This is a story about a dog named Augie.
After my bicycle trip to Alaska in 1995, I came back to Key West and put all my energy into my Island Dog Collars. I built it up to a nice business but by 1997 I was aching for another adventure, so I went to Wyoming to become a cowgirl. I had Catahoula Cowdogs that were great finding cows lost in the mountains since this was wild open range herding way up in the mountains 3 hours from the closest town.
The best time was when I was still all broke up from my horse wreck but my boss had me drive up to the gate to make sure the cattle weren't trying to come down since the snow was falling and they were only permitted by the Forest Service to be in that higher 3rd Allotment.

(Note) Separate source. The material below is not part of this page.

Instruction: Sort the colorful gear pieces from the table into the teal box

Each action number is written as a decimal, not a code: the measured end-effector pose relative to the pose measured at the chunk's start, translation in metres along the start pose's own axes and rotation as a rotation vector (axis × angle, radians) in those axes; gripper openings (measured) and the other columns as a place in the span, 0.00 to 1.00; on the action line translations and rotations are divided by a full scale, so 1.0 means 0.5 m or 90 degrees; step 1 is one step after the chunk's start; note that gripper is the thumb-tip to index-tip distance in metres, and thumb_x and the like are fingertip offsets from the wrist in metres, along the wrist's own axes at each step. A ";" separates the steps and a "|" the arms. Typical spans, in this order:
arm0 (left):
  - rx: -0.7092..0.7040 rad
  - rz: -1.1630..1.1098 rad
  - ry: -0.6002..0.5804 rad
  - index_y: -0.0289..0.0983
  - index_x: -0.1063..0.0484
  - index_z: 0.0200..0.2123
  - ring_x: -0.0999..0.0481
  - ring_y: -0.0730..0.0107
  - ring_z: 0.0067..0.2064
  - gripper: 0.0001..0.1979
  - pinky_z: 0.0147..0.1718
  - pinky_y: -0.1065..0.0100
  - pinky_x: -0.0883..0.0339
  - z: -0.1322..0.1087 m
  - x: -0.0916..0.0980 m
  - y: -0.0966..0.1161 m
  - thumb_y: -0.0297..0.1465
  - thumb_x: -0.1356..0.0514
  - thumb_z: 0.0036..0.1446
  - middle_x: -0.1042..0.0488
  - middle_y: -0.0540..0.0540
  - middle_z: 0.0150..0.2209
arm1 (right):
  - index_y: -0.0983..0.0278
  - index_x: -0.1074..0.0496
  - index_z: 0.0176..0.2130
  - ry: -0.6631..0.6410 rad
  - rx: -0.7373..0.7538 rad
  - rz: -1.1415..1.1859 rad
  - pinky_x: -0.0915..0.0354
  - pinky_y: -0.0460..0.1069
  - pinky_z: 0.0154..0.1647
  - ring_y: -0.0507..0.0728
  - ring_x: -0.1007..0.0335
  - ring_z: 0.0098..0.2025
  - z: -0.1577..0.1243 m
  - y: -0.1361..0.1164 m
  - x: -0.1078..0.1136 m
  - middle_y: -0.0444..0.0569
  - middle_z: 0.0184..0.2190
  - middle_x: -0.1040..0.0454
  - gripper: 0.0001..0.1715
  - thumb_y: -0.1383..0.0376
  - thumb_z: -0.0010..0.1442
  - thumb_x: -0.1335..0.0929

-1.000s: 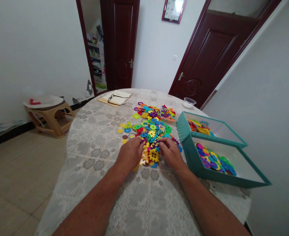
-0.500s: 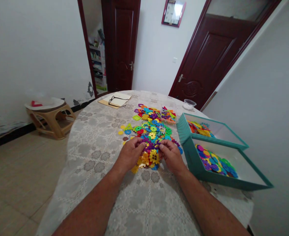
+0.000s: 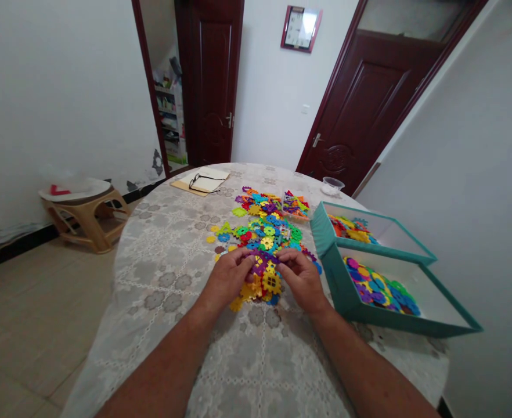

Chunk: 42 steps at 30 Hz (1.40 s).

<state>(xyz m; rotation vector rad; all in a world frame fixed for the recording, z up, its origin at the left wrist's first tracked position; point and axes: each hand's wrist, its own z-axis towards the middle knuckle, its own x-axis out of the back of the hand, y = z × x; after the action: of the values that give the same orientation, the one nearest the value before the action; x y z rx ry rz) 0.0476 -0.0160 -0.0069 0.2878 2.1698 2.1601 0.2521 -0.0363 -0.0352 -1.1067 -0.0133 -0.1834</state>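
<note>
Between my two hands is a purple toothed plastic gear piece (image 3: 264, 259), held over a heap of colourful gear pieces (image 3: 268, 231). My left hand (image 3: 230, 271) pinches its left side with thumb and forefinger. The fingers of my right hand (image 3: 300, 276) are closed at its right side. Just below the purple piece is a yellow toothed piece with a square window (image 3: 271, 283). Orange-yellow pieces lie beside it, nearer my left hand. Whether the purple part is one piece or several joined is too small to tell.
At the right stands an open teal box (image 3: 341, 278) with two compartments holding more gears. A clear tray of small coloured pieces (image 3: 295, 204) sits behind the heap. Glasses (image 3: 204, 181) rest on an open notebook (image 3: 186, 184) at the far left; a clear bowl (image 3: 333, 184) stands far right.
The right hand has come slightly closer to the left, with its fingers higher on the purple piece. The left hand keeps its pinch. The camera view has shifted a little.
</note>
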 end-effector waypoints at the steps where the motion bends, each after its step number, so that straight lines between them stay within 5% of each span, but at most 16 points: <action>1: 0.003 -0.010 -0.001 0.35 0.19 0.49 0.24 0.70 0.28 0.20 0.29 0.70 0.30 0.001 0.000 -0.002 0.42 0.38 0.60 0.21 0.48 0.29 | 0.57 0.24 0.39 -0.007 0.043 -0.050 0.30 0.56 0.55 0.60 0.24 0.50 -0.001 -0.003 0.000 0.50 0.44 0.22 0.04 0.63 0.61 0.26; 6: 0.015 -0.058 -0.006 0.34 0.21 0.52 0.22 0.70 0.29 0.23 0.31 0.69 0.28 0.008 -0.001 -0.021 0.43 0.38 0.61 0.21 0.47 0.32 | 0.57 0.23 0.42 -0.053 0.179 -0.251 0.32 0.59 0.59 0.62 0.26 0.54 -0.008 -0.013 0.003 0.52 0.48 0.22 0.06 0.68 0.64 0.29; 13: 0.001 -0.071 -0.040 0.35 0.22 0.49 0.21 0.67 0.34 0.19 0.37 0.66 0.24 0.004 -0.003 -0.015 0.42 0.38 0.61 0.20 0.46 0.35 | 0.57 0.24 0.44 -0.102 0.214 -0.278 0.31 0.58 0.57 0.62 0.26 0.55 -0.009 -0.005 -0.002 0.54 0.50 0.23 0.08 0.69 0.66 0.30; 21: -0.005 -0.023 -0.007 0.35 0.21 0.47 0.20 0.64 0.34 0.20 0.33 0.67 0.26 0.003 0.001 -0.002 0.42 0.35 0.56 0.19 0.46 0.34 | 0.57 0.24 0.43 -0.099 0.190 -0.278 0.30 0.57 0.55 0.62 0.25 0.53 -0.010 -0.018 -0.010 0.53 0.48 0.21 0.07 0.68 0.65 0.31; 26: 0.005 0.002 0.112 0.35 0.21 0.49 0.21 0.64 0.34 0.22 0.30 0.68 0.28 0.008 0.013 0.005 0.42 0.38 0.57 0.19 0.44 0.37 | 0.57 0.24 0.46 -0.040 0.004 -0.314 0.32 0.51 0.40 0.59 0.24 0.38 0.012 -0.051 -0.008 0.47 0.37 0.20 0.09 0.61 0.68 0.33; 33: 0.008 -0.041 0.143 0.36 0.23 0.53 0.24 0.67 0.31 0.23 0.28 0.69 0.30 0.009 0.010 0.000 0.43 0.40 0.59 0.22 0.48 0.34 | 0.58 0.24 0.32 -0.141 -0.034 -0.515 0.42 0.48 0.31 0.56 0.30 0.29 0.147 -0.065 0.037 0.42 0.25 0.24 0.05 0.66 0.60 0.30; 35: 0.007 -0.058 0.122 0.36 0.24 0.53 0.24 0.68 0.30 0.23 0.28 0.69 0.30 0.009 0.009 -0.001 0.42 0.39 0.59 0.23 0.49 0.33 | 0.59 0.24 0.30 -0.093 -0.032 -0.573 0.40 0.49 0.35 0.57 0.28 0.31 0.210 -0.067 0.054 0.46 0.27 0.22 0.06 0.68 0.59 0.30; 38: -0.020 -0.080 0.099 0.36 0.23 0.51 0.26 0.69 0.28 0.22 0.29 0.69 0.31 0.008 0.009 -0.005 0.42 0.39 0.58 0.23 0.50 0.31 | 0.61 0.21 0.44 0.055 -0.020 -0.587 0.35 0.51 0.43 0.61 0.24 0.39 0.291 -0.075 0.073 0.52 0.35 0.19 0.11 0.67 0.64 0.33; 40: -0.037 -0.088 0.087 0.36 0.23 0.49 0.26 0.69 0.28 0.21 0.30 0.69 0.31 0.009 0.008 -0.010 0.43 0.39 0.58 0.23 0.50 0.31 | 0.62 0.23 0.52 0.129 -0.004 -0.566 0.33 0.54 0.49 0.62 0.23 0.45 0.318 -0.079 0.074 0.55 0.40 0.18 0.18 0.67 0.64 0.34; 42: -0.048 -0.083 0.082 0.37 0.22 0.48 0.25 0.69 0.29 0.20 0.30 0.68 0.30 0.012 0.007 -0.019 0.44 0.38 0.58 0.21 0.48 0.34 | 0.61 0.22 0.50 0.139 0.011 -0.549 0.32 0.55 0.53 0.63 0.23 0.48 0.313 -0.080 0.062 0.55 0.43 0.17 0.17 0.67 0.63 0.33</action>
<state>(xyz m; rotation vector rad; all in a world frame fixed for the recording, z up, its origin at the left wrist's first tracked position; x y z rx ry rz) 0.0444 -0.0093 -0.0160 0.0014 2.0992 2.2377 0.2891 0.0811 0.0736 -1.0007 -0.2978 -1.0709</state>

So I loaded up some dog in the freezing sleet and drove 5 miles up to the gate thru the forest.
I looked across and about a half mile or more away, across the freezing river, thru a low maze of willow bottom, over a sage brush flat & then high up in the timber the cattle were sneaking around the fence.
I forget who I had with me but they never got a bead on them when I said "Git dem cows!" They would look and look and never see them or if they did, they would swim the river and run around lost in the willows and finally stand at the rivers edge a howlin' for me to come get them since they didn't want to jump back in the cold cold river to get back to me but couldn't find the cows.
so I would have to wait till later and I would have a bigger job stopping them and sending them back once they got thru the fence and close to the road and were closer to me because the canyon narrowed them into a funnel and then I would sic the dogs on them there and after a hour or more battle on 2 sets of 3 dogs, the cows would give up and head back around the fence. It was a battle ground there because the cows were in a big willer flat with lots of lush grass and they didn't want to leave. they could fight them dogs good in separate groups using the willers as cover.
So one morning just at first light I loaded Augie up in the truck and no other dog and drove 5 miles up to the gate thru the forest.
I tried to point it out to her from the cab of the truck and said "Git them cows!" she looked and she looked with her eyes all bugged out and them nice lookin' ears all perked up but she couldn't see them specks that were cattle that I was pointing at.
This was that big jacked up Dodge I had with the big fat mud tires and all lifted up. I don't know if you ever saw that one.
I could barely climb into the bed of it my ribs were so tore up but I threw her up there and pulled my way up and pointed again, she looked & looked with here feet on the side of the bed........still no luck spotting them sneaky cows. So I picked that pint sized stick a dynamite and set her up on top the roof of that truck and told her again "Git them cows!"
She scanned again and this time she spotted them!
Bam! she was gone like a bolt a lightnin'. She bailed from the roof and hit the ground running. She plunged into that icy river and paddled acrost. She came out runnin' and never stopped to shake it off. Then she disappeared in the willows and this is were most dogs get turned around and lose direction and spend a half hour before giving up and I was kinda expecting this to happen to her like it had to all the other dogs so I just sat in that warm cab with my binoculars and scanned the horizon and the river edge to see if she was coming home or was gonna pop out on top.
After a bit......there she is! Up on the sage flat......headed in the exact direction she had seen the cows but no way she could see them now, she was down to low and they were way up high, but she remembered which way to go and just kept a going with fierce determination!. She kept runnin' & runnin'. I couldn't see her anymore she was so far away and the cattle were just specs in the timber.
Then I saw it!
The lead cow turned around! Then the one right behind her jumps and turns around. I get the binoculars fixed on that area and there's that girl.......... running up to each cow and nippin' um on the nose till she had that whole herd of about 50 sneaky heefers and calves bawlin' and a runnin' back to where they knew that were supposed to be. That was the first day they didn't get thru the fence! And it only took one dog and 2 minutes
Of course those cows would try to sneak around every morning, so Augie and I would drive up at first light and let her have at them. Once I knew she knew the routine, I brought a few more dogs in so they would follow her and not get lost.
She had them cows licked and showed the other dogs how to do it. No other cows got south of that fence till the Forest Service said we could start bringing them down later that month. It was only early September and the snow was falling daily but the cattle didn't get driven out till about the end of the month.
My boss loved it cuz he could sleep in instead of doing what he and his aussies would take from 5am to 10am to do every day!
I miss those days, the hurricanes in 2004 and 2005 hurt me financially and it took awhile for me to heal up from my horse wreck. I knew Augie was the type of dog that needed to be worked daily, so she stayed with Casey in Texas, he loved that dog & took here everywhere. He ended up doing a TV show and Augie was on it!